--- Your assignment ---
When a line below contains the word "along", copy that line.

--- The data ---

---

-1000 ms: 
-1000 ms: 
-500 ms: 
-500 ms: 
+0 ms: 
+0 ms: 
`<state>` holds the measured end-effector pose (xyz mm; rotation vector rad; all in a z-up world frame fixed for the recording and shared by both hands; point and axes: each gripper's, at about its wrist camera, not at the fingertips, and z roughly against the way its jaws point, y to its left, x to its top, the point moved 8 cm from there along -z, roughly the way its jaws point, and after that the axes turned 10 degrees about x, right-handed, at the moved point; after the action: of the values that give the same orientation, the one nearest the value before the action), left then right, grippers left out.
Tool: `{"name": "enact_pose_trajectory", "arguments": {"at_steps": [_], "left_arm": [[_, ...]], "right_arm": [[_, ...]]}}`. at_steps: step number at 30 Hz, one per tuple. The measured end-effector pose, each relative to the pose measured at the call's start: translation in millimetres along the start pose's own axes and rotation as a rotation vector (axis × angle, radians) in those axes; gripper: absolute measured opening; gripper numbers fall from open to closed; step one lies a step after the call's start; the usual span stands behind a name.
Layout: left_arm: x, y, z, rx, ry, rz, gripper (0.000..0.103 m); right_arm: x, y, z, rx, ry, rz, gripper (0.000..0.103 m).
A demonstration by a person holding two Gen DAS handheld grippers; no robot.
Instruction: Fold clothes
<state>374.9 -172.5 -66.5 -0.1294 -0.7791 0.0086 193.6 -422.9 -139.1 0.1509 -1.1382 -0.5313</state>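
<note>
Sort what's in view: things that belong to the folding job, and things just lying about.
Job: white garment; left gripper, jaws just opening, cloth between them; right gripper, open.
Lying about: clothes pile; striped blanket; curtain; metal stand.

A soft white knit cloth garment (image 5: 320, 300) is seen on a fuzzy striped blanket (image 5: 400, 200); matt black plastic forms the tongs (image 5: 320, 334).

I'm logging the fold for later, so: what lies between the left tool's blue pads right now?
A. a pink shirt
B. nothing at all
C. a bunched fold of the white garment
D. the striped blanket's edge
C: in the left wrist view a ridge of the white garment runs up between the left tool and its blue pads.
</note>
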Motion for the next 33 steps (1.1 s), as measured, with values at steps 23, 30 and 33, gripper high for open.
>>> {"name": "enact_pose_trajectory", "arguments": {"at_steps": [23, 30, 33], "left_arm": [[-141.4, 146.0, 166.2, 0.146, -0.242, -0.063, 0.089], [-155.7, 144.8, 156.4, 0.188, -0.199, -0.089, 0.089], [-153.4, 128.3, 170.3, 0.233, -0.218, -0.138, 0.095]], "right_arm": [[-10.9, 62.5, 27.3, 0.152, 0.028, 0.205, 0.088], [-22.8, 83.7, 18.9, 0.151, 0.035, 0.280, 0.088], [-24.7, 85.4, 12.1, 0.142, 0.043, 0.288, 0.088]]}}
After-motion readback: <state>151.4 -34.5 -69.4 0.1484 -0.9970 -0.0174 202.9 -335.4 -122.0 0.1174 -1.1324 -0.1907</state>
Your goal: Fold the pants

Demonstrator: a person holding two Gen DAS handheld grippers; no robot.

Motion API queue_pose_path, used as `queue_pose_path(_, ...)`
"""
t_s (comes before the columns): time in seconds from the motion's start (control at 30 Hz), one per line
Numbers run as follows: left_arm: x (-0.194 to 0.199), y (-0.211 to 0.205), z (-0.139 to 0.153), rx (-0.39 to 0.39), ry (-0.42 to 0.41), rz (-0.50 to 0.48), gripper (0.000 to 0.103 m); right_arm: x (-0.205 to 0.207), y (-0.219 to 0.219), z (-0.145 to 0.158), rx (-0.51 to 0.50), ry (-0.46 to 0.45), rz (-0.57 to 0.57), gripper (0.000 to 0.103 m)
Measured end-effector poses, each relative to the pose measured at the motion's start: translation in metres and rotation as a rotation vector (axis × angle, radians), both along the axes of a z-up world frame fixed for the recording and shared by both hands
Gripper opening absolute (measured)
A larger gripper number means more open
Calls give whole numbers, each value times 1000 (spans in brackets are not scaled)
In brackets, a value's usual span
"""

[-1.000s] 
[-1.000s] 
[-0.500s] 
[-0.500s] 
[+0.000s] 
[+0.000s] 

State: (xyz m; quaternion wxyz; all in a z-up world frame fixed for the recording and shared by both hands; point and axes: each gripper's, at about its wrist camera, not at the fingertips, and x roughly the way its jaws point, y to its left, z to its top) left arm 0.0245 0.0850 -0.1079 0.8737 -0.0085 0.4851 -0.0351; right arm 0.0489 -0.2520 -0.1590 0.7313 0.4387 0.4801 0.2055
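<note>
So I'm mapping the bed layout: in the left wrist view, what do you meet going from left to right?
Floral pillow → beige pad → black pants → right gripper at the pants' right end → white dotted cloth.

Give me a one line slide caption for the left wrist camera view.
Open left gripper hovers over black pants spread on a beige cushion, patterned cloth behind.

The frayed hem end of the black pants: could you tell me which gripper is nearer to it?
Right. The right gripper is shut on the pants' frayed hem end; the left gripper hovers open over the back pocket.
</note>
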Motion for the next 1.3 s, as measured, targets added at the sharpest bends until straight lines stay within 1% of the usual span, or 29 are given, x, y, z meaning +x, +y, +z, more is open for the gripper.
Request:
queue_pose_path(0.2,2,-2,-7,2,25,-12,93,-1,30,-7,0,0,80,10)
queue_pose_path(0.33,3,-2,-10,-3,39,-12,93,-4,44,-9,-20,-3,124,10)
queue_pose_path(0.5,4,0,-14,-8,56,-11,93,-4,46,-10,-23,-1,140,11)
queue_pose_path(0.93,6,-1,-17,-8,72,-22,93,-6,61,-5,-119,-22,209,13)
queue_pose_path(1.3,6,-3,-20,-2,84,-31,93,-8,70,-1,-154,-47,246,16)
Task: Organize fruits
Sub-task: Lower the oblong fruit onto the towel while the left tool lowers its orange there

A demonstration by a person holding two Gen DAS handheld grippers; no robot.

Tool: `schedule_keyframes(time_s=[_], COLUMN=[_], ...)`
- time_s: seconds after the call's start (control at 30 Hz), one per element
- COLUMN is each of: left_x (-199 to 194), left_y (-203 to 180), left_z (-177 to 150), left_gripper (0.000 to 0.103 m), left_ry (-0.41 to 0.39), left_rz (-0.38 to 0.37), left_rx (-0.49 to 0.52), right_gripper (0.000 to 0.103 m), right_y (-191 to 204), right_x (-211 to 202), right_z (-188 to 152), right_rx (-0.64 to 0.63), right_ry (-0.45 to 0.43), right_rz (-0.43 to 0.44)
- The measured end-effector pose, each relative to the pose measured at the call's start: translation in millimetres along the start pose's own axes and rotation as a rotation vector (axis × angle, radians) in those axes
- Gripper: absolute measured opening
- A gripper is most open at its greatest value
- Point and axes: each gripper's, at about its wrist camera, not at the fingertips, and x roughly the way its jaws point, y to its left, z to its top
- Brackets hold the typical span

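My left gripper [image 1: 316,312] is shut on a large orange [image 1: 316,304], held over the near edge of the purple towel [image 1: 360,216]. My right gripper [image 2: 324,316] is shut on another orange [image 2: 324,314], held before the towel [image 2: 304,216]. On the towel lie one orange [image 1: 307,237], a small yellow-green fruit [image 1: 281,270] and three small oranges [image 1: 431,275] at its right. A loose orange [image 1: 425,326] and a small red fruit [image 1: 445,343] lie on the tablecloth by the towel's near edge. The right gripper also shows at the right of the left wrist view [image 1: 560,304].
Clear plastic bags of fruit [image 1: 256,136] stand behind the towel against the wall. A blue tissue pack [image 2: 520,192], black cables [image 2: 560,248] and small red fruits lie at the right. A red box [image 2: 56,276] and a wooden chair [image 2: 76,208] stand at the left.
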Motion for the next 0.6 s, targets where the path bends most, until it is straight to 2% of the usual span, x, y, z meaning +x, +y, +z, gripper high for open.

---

--- Solution below ---
`<state>` holds the measured end-effector pose (xyz mm; rotation vector rad; all in a z-up world frame fixed for the recording and shared by both hands; point and axes: each gripper's, at about its wrist camera, not at the fingertips, and z roughly against the way its jaws point, y to its left, x to its top, the point moved 8 cm from there along -z, roughly the way its jaws point, and after that the axes turned 10 degrees about x, right-handed, at the moved point; after the action: of the values that give the same orientation, the one nearest the value before the action), left then right, grippers left out.
Tool: `{"name": "enact_pose_trajectory", "arguments": {"at_steps": [_], "left_arm": [[_, ...]], "right_arm": [[_, ...]]}}`. at_steps: step number at 30 Hz, one per tuple. The measured end-effector pose, each relative to the pose measured at the call's start: translation in millimetres along the start pose's own axes and rotation as a rotation vector (axis × angle, radians) in those axes; gripper: absolute measured opening; gripper numbers fall from open to closed; step one lies a step after the call's start; the usual span stands behind a name.
Measured end-effector poses, each relative to the pose measured at the motion's start: translation in metres and rotation as a rotation vector (axis × angle, radians), both along the axes of a z-up world frame fixed for the recording and shared by both hands
- The measured end-effector pose, each relative to the pose measured at the call's start: translation in millimetres along the start pose's own axes and rotation as a rotation vector (axis × angle, radians) in those axes

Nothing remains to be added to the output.